Given data:
Charge at the center = q
Equal charges = Q
The system of the three charges will be in equilibrium.

Explanation:
The charge q placed at the center will experience an equal and opposite force from the charges Q. This is because of the Coulomb's law. According to Coulomb's law, the electrostatic force between two point charges is directly proportional to the product of the charges and inversely proportional to the square of the distance between them.

Now let's assume that the distance between the charges Q and the center charge q is ‘r’. So the electrostatic force between the charges will be:

F = k(Qq/r^2)

Where k is the Coulomb's constant.

As the charges Q are at equal distance from the center charge q, they will experience equal and opposite force. Therefore, the net force acting on the system will be zero.

∴ k(Qq/r^2) + k(Qq/r^2) = 0

On solving the above equation, we get:

q = -Q/2

This means that for the system to be in equilibrium, the charge q should be negative and equal to half the magnitude of the charges Q.

However, this negative charge cannot exist at the center of the charges Q as it will violate the principle of superposition. Therefore, the charge q must be positive and equal to Q/4. This will create a stable equilibrium configuration for the system.

Hence, the correct option is B) Q/4.

Solution:

Given: Three charges q, Q, Q are placed at the vertices of an equilateral triangle.

To find: Charge q required to be placed at the center of the triangle so that the system remains in equilibrium.

Approach: For the system to be in equilibrium, the net force acting on each charge should be zero. We will use Coulomb's law to find the force acting on the center charge q due to the other two charges Q.

Let's assume that the side of the equilateral triangle is of length ‘a’.

The distance between the center charge q and the charges Q is ‘a/2’.
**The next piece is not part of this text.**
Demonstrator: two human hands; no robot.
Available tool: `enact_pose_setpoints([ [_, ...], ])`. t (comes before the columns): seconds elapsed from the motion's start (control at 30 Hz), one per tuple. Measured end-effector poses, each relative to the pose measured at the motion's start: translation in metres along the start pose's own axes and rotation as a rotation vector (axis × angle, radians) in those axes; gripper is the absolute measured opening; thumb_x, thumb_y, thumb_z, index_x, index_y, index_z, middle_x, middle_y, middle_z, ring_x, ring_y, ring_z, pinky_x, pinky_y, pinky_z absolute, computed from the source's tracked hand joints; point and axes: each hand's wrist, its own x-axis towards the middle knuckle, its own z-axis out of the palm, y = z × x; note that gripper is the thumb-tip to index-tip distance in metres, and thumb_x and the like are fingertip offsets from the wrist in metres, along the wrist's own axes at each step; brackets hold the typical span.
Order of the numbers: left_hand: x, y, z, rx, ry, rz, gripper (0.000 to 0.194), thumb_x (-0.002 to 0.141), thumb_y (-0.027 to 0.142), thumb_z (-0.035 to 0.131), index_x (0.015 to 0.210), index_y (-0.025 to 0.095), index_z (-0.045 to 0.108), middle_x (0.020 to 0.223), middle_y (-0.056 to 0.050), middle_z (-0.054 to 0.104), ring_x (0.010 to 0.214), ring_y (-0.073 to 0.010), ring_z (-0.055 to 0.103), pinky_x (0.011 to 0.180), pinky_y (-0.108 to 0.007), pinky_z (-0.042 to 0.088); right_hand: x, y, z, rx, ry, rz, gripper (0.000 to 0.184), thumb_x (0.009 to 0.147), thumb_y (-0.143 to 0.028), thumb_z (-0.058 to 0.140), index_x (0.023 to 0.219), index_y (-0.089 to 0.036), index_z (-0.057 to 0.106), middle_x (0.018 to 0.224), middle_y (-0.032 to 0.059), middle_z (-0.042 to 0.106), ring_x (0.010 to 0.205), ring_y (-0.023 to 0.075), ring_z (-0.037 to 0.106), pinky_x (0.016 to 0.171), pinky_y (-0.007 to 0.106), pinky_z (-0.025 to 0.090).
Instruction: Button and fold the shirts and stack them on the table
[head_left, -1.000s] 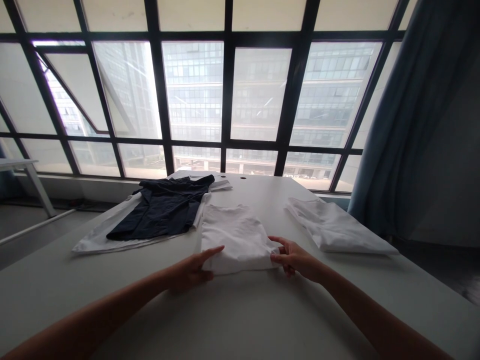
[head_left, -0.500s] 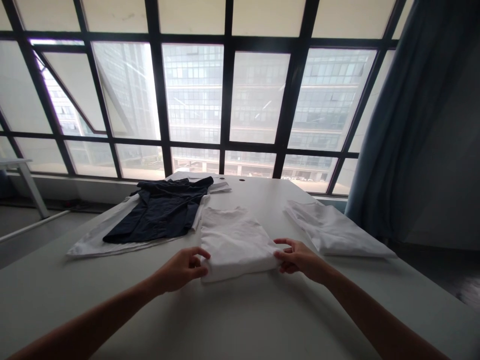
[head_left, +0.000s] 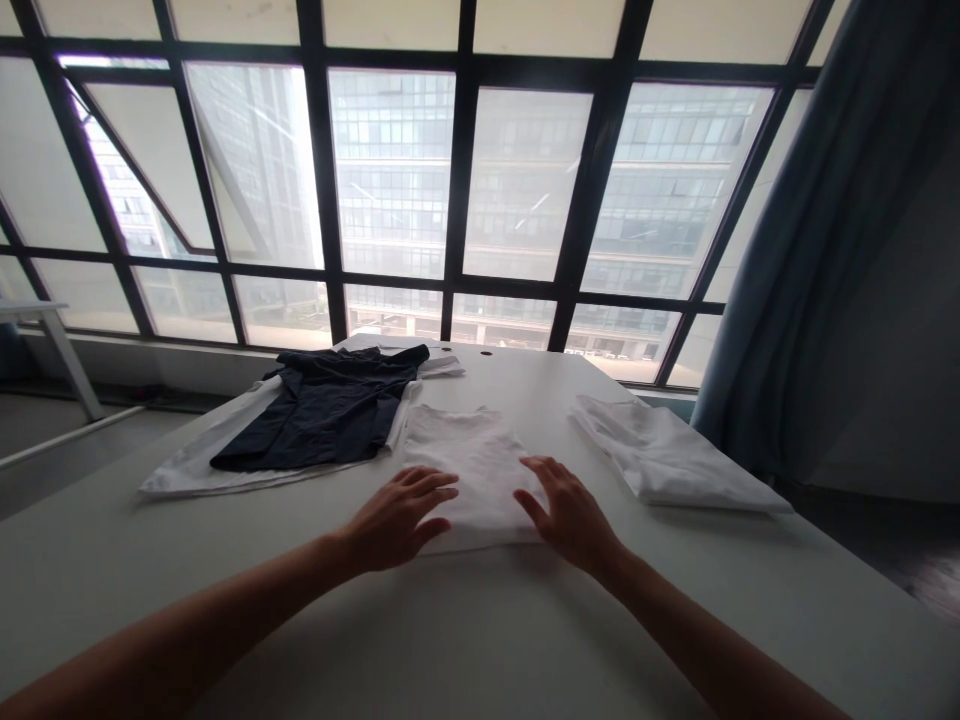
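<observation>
A folded white T-shirt (head_left: 480, 470) lies flat on the white table (head_left: 420, 640) in front of me, its neckline pointing away. Over its near left part is my left hand (head_left: 401, 515), open, with fingers stretched and thumb apart. My right hand (head_left: 566, 510) is open as well, over the near right edge of the shirt, thumb and fingers spread. Whether the palms press on the cloth or hover just above it, I cannot tell. Parts of the shirt's near corners are hidden under the hands.
Left of the shirt, a dark navy garment (head_left: 322, 410) lies on top of white cloth (head_left: 176, 475). Another folded white garment (head_left: 675, 460) rests at the right table edge. Beyond stand large windows (head_left: 394, 180) and a blue-grey curtain (head_left: 780, 270); a second table (head_left: 67, 360) is at far left.
Both hands have let go of the shirt's near corners and moved inward over it, fingers now spread. The shirt's near edge lies flatter. The view has shifted slightly.
</observation>
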Motion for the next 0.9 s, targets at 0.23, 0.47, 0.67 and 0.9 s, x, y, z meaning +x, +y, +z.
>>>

Using Coulomb's law, the force acting on the center charge q due to each of the charges Q is given by:

F = k (qQ / r²), where k = 1/4πε₀ is the Coulomb's constant and r = a/2 is the distance between the charges.

The direction of the forces will be along the lines joining the charges.

Since the charges Q are at equal distance from q, the forces due to them will be equal in magnitude and opposite in direction. Therefore, the net force due to them will be zero.

Hence, the net force acting on the center charge q is due to the charge Q only.

The forces due to the charges Q are making an angle of 120° with each other. Therefore, their horizontal components cancel out and the net force acting on the center charge q is along the vertical direction.

So, the net force acting on the center charge q is given by:

Fnet = 2F sin(60°) = (2kqQ/a²) x (sqrt(3)/2)

For equilibrium, Fnet = 0. Therefore,

q = (a²Q) / (4kQ sin(60°))

q = (a²Q) / (4kQ x sqrt(3)/2)

q = (a²Q) / (2kQ x sqrt(3))

q = (1/2) x (a²Q) / (4πε₀ x a² x sqrt(3))

q = Q / (4πε₀ x sqrt(3))

q = Q/4

Hence, the required charge q is Q/4.